There is a historical basis for such future fiction. Huge private trading companies (like the East India Company of England, founded in 1600) have long exhibited powers normally associated with governments – and often with the imprimatur of the rulers of their home nation (the East India Company had the blessing of the Crown). The reality of a “company town” or a “company store” is another example of a corporation acting with the capacity of a government. I can’t help but think of Tennessee Ernie Ford singing “16 Tons”:
You load sixteen tons, what do you get?
Another day older and deeper in debt
Saint Peter don't you call me 'cause I can't go
I owe my soul to the company store…
People will recognize the evil corporation as a common theme in many dystopian science fiction books, movies, and TV shows. You probably can name several off the top of your head – Blade Runner (Tyrell Corporation), the Terminator series (Cyberdyne Systems), RoboCop (OCP), Alien (Weyland-Yutani), the Resident Evil franchise (Umbrella Corporation), come to mind.

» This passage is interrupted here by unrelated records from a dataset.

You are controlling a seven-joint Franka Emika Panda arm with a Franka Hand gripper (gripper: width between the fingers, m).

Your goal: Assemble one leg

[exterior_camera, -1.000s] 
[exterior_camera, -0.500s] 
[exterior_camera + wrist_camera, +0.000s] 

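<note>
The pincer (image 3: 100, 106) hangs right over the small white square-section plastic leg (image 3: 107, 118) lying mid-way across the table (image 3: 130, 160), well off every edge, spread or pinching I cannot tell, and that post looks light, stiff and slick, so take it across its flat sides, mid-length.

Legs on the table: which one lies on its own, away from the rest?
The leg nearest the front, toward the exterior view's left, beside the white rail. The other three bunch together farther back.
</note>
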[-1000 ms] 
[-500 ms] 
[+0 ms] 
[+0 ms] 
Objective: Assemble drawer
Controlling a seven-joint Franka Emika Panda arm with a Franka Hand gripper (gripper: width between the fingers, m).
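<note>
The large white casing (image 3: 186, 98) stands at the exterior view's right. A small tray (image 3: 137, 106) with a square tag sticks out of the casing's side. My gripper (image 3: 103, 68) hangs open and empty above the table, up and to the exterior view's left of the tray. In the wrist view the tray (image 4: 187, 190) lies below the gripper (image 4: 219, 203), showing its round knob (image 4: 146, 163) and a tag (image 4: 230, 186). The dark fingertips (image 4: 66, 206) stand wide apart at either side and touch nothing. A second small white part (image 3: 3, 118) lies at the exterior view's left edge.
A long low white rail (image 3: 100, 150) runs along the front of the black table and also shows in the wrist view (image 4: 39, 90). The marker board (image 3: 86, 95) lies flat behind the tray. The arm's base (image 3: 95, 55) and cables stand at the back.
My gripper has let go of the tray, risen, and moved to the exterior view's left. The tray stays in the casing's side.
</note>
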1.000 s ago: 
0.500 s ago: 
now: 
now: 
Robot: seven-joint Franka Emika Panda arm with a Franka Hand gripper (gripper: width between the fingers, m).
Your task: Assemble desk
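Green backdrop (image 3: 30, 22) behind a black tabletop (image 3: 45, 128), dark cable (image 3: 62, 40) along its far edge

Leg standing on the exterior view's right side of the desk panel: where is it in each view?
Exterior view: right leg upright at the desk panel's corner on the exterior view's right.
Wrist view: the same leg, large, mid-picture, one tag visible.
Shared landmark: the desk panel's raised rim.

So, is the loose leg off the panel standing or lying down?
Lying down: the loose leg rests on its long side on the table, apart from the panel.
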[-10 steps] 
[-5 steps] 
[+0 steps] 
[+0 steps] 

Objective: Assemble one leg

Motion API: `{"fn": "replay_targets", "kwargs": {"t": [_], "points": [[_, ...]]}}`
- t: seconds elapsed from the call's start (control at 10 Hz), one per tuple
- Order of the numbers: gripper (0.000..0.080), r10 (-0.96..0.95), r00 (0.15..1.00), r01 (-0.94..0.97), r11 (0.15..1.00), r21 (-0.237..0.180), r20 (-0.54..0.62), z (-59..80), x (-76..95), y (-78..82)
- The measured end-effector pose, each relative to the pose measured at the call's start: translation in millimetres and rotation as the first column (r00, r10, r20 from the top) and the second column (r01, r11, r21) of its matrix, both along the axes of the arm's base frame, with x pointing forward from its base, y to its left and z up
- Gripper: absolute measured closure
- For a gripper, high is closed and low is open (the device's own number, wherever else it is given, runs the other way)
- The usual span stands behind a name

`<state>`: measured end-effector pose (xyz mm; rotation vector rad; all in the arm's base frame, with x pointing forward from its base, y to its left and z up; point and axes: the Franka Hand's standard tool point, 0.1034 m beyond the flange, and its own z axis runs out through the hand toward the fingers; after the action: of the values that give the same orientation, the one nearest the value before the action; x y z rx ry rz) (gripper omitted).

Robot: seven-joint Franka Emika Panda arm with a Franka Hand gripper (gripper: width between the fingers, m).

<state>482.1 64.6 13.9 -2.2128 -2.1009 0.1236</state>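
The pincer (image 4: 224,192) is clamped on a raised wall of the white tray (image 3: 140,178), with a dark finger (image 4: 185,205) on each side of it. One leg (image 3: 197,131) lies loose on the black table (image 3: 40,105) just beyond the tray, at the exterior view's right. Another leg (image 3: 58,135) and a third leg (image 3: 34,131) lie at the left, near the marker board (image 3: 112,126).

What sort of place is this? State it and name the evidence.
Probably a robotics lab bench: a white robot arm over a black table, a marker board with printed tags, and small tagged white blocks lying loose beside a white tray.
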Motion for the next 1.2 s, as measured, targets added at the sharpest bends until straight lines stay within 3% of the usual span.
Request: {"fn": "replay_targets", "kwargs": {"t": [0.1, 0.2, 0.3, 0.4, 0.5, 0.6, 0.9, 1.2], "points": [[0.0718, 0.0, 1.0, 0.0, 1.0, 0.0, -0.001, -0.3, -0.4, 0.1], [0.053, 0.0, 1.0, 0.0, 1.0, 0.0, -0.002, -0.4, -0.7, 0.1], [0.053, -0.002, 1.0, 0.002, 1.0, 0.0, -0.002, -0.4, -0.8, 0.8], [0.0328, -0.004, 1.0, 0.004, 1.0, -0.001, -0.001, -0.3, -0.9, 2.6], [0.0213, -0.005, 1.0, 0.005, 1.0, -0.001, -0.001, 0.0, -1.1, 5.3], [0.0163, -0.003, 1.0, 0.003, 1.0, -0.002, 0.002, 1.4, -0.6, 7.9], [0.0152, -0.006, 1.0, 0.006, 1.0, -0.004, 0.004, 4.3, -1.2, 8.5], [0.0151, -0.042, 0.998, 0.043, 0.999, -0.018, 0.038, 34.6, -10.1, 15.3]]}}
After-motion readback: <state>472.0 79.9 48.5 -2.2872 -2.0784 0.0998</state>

Perhaps the most egregious error science fiction authors have made is that all are uniformly assumed to be evil capitalist entities, all with governmental powers to trample the rights and lives of people for profit. We are now being taught an object lesson in why that assumption is a fallacy because the problem isn’t right-wing, profit driven corporations, without exception, the most dangerous companies in America today are leftist and power driven.

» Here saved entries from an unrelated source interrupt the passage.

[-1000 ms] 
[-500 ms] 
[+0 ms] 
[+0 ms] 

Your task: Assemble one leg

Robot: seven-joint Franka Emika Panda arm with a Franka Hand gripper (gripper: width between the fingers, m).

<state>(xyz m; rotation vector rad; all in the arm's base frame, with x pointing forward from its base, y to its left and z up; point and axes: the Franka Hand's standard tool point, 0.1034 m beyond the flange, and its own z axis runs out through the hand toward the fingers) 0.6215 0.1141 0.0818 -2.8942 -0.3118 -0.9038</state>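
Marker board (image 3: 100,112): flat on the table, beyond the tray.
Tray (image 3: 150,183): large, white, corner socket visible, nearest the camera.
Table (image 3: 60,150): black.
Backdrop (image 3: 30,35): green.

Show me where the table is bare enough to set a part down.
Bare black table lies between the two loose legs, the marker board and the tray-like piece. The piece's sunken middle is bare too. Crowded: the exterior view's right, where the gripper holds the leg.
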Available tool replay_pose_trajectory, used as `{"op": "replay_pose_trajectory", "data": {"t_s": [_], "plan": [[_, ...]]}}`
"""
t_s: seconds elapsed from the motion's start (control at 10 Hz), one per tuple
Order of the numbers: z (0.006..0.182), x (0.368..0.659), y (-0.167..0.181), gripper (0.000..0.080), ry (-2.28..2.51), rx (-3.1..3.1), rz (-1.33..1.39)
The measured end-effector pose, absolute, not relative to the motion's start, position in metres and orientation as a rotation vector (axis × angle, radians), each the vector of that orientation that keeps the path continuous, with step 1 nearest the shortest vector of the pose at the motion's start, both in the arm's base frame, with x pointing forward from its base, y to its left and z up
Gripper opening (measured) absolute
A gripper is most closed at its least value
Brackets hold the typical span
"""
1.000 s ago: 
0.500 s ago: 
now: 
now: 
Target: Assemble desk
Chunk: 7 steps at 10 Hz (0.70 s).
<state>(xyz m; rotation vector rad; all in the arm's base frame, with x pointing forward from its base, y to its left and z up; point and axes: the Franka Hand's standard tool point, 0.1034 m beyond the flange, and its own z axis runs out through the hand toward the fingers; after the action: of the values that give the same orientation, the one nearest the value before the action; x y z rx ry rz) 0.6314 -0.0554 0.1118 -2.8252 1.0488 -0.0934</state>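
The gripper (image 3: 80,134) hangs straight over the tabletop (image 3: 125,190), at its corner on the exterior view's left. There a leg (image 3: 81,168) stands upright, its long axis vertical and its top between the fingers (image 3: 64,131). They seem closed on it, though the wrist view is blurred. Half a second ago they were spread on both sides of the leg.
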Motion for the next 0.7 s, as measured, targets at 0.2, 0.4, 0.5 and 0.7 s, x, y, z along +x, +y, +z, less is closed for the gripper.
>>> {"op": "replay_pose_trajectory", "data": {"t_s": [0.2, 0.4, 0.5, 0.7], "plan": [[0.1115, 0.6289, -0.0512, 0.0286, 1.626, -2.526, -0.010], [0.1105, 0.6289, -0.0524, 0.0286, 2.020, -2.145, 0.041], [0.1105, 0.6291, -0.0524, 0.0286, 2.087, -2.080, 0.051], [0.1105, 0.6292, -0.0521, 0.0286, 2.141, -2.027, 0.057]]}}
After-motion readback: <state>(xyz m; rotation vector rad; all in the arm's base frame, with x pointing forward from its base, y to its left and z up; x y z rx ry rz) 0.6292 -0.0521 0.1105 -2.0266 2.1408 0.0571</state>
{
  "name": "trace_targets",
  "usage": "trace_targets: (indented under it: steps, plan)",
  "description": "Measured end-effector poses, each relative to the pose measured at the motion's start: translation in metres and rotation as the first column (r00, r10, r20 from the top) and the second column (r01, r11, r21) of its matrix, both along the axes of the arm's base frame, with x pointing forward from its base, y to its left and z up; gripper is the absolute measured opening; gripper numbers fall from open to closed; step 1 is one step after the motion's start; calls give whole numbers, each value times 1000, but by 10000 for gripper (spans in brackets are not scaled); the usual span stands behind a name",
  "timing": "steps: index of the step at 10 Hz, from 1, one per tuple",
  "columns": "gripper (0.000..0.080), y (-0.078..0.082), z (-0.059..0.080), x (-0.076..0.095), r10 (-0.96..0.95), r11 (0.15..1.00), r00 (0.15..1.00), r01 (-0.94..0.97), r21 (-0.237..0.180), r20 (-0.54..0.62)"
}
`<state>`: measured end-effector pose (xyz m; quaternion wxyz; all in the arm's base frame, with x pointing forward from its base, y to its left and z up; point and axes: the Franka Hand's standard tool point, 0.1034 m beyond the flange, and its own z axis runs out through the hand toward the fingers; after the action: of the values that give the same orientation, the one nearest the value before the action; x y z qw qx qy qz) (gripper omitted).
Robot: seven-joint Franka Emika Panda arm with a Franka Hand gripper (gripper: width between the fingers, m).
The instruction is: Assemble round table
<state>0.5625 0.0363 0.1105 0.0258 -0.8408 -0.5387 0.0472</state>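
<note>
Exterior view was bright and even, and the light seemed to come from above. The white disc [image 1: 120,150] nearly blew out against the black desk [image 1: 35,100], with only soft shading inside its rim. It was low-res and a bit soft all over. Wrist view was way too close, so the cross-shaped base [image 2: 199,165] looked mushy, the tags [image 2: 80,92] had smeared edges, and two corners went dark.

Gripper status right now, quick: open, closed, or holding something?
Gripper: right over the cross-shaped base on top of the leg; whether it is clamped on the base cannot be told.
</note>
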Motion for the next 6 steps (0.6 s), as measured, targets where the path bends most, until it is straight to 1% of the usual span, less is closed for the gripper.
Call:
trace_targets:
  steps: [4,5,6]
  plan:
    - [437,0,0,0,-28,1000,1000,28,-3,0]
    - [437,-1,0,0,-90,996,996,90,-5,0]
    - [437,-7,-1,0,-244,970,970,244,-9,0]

We can agree that Facebook, Twitter, YouTube, and Google lean so far left, they look like the Leaning Tower of Pisa. We can also agree that these private sector behemoths control a very large percentage of our public discourse and access to news and information – and we can also agree that, even though the free speech provision of the First Amendment does not apply to them, they are willfully and brazenly violating the concept of free speech. They are censoring posts, tweets, and videos – as well as throttling and blocking web traffic and access to information. Like the evil corporations of fiction, they also have their government enablers – like Senator Ed Markey and other Democrats in Congress, who think that the problem is not censorship, but that they don’t censor ENOUGH.
Of course, the social media companies are easy targets, but corporations like Walmart, Apple, Amazon and Microsoft are in that mix as well.
The real danger is not from government or capitalism, it is from the leftist private sector companies that engage in statist, public/private “partnerships that give them a monopolistic, market dominating, quasi-governmental rung on the ladder of society. The truth is that, even in the fictional world of science fiction, the “evil capitalistic” corporations look far more like collectivist dictatorships than true free market participants.
Facebook, Twitter, YouTube, and Google look a lot like those dictatorial corporate villains of science fiction, and it is quite possible that Congress will make them even more powerful by passing a raft of new regulations these stateless companies will simply use to further their objectives.